Dennis Anderson, Star Tribune on

Published in Outdoors

The tragic accident that occurred on a New Mexico movie set Oct. 21, when actor Alec Baldwin fired a vintage revolver he apparently thought was loaded with blanks, or unloaded, has prompted a lot of social media commentary.

The film's cinematographer, Halyna Hutchins, 42,was killed when Baldwin pulled the trigger and the movie's director, Joel Souza, was wounded.

Authorities are sorting out facts and determining who was responsible. Someone obviously was at fault, or multiple people, and it's a safe bet charges will be filed.

Among comments I've read online, foremost is that a fundamental rule of firearms handling was broken when Baldwin, among others, failed to check the cylinder of the revolver while handling the gun.
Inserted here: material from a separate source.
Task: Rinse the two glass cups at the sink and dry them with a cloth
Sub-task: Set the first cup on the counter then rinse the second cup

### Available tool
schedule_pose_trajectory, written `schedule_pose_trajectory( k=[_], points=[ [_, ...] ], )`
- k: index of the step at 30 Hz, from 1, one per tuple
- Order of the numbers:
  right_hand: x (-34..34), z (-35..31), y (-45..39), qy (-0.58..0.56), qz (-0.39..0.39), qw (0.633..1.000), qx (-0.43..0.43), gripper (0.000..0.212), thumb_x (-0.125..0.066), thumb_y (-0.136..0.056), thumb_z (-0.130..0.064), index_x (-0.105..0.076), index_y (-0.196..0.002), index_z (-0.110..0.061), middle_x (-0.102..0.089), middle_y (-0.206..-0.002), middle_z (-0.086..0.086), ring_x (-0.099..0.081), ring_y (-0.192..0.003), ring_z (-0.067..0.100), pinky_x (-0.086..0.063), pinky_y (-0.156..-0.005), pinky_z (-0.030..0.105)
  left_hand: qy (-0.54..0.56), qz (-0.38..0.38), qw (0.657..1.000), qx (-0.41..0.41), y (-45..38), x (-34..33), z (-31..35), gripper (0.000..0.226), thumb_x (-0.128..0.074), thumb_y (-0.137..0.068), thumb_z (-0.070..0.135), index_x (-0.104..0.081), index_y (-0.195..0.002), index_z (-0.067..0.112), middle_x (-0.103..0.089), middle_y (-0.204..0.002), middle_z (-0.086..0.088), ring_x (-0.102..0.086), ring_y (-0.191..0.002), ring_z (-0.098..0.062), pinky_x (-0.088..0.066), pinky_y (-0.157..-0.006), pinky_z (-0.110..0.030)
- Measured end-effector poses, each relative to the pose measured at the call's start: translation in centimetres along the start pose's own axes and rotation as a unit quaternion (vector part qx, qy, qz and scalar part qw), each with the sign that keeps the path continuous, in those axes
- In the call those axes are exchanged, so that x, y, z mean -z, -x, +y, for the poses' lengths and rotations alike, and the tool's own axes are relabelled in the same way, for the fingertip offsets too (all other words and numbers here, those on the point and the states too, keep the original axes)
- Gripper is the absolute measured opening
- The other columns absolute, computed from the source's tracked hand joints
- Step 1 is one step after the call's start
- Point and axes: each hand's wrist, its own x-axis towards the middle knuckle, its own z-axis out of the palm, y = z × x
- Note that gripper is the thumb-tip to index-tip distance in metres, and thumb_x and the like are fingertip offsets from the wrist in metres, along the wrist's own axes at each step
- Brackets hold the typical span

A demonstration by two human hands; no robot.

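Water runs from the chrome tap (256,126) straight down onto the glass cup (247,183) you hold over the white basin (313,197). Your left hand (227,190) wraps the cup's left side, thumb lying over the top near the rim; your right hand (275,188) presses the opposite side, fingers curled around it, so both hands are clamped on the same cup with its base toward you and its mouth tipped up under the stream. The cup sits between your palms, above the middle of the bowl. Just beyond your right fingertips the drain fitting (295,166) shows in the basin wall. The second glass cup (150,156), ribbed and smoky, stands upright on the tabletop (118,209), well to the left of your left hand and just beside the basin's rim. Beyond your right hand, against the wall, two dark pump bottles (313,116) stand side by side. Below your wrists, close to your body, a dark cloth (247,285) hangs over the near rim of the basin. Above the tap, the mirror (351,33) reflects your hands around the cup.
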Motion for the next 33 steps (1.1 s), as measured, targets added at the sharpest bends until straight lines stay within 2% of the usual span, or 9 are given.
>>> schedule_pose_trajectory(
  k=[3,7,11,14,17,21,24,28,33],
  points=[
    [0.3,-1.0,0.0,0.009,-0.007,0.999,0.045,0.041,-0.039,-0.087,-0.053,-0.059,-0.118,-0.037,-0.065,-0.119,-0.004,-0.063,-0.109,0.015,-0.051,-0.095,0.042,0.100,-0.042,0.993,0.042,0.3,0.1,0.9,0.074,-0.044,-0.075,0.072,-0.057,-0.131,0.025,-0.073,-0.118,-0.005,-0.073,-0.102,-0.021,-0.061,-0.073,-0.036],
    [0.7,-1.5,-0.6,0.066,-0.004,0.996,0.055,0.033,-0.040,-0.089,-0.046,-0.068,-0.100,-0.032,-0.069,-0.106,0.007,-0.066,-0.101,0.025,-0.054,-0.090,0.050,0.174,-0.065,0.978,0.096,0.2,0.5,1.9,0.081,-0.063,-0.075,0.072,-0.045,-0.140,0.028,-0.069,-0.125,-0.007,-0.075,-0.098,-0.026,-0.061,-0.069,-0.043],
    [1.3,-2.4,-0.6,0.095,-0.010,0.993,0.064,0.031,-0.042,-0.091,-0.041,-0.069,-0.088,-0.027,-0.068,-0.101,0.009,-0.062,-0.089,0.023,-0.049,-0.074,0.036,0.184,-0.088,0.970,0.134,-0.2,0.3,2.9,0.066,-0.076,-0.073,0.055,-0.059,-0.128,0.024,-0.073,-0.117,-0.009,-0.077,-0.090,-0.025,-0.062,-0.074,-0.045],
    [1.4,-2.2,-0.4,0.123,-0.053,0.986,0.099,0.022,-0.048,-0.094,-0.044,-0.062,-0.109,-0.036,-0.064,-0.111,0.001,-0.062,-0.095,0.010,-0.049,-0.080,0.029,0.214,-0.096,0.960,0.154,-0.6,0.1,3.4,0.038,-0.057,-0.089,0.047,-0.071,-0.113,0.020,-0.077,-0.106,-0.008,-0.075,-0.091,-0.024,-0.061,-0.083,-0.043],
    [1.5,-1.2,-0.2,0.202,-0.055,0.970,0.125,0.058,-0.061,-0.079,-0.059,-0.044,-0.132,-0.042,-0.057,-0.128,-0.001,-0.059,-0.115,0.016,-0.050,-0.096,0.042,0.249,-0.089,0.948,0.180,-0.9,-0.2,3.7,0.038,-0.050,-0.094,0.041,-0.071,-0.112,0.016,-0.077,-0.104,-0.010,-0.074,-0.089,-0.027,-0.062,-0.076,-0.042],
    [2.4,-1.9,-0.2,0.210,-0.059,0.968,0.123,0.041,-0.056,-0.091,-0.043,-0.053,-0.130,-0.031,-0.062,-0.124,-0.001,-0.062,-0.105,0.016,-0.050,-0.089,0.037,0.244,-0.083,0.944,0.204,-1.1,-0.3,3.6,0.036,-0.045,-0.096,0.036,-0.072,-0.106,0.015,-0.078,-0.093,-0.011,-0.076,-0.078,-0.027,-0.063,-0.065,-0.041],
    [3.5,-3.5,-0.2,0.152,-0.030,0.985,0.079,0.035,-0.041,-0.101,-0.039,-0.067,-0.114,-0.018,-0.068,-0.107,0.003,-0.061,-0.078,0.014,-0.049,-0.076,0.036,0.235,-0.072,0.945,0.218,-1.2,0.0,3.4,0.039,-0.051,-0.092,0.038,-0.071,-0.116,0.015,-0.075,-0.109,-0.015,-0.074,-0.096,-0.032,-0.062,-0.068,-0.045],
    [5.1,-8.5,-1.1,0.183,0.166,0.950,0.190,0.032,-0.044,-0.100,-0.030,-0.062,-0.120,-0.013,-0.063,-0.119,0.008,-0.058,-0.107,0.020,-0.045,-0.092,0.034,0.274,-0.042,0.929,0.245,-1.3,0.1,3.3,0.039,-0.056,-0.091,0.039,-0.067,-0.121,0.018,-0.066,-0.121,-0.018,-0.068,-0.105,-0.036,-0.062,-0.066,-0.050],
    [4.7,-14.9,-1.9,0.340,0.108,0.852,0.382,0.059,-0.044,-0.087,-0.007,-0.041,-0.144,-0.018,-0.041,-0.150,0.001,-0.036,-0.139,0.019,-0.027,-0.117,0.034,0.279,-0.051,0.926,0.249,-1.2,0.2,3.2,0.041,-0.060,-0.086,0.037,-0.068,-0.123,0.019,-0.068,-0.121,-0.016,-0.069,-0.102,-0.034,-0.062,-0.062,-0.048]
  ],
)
If he had, the thinking goes, he would have seen that one or more of the cylinder's chambers were loaded. Whether he could have distinguished between live rounds and blanks, or, alternatively, "dummy'' rounds, is unknown.

I wasn't there so I'll leave others to comment and judge. I also don't know anything about making movies, except to say that so much gunfire, explosions and pyrotechnics are displayed so often in so many films, that if every actor were allowed the privilege — or responsibility — of questioning the safety of every scene, rather than leave that work to experts, few movies would get made.

 

The Baldwin incident did, however, remind me anew, as it should some 500,000 Minnesotans on the cusp of another firearms deer season that begins Saturday, that gun accidents are called accidents for a reason: They are, as Webster defines them, "unfortunate incidents that happen unexpectedly and unintentionally, typically resulting in damage or injury.''

To their credit, Minnesota hunters haven't recorded a single firearms-related fatality in the last two years, the first time that has happened during back-to-back hunting seasons.

Yet even a casual glance at the accompanying chart that details non-fatal Minnesota gun accidents that occurred among Minnesota hunters last year illustrates the many ways these mishaps can occur.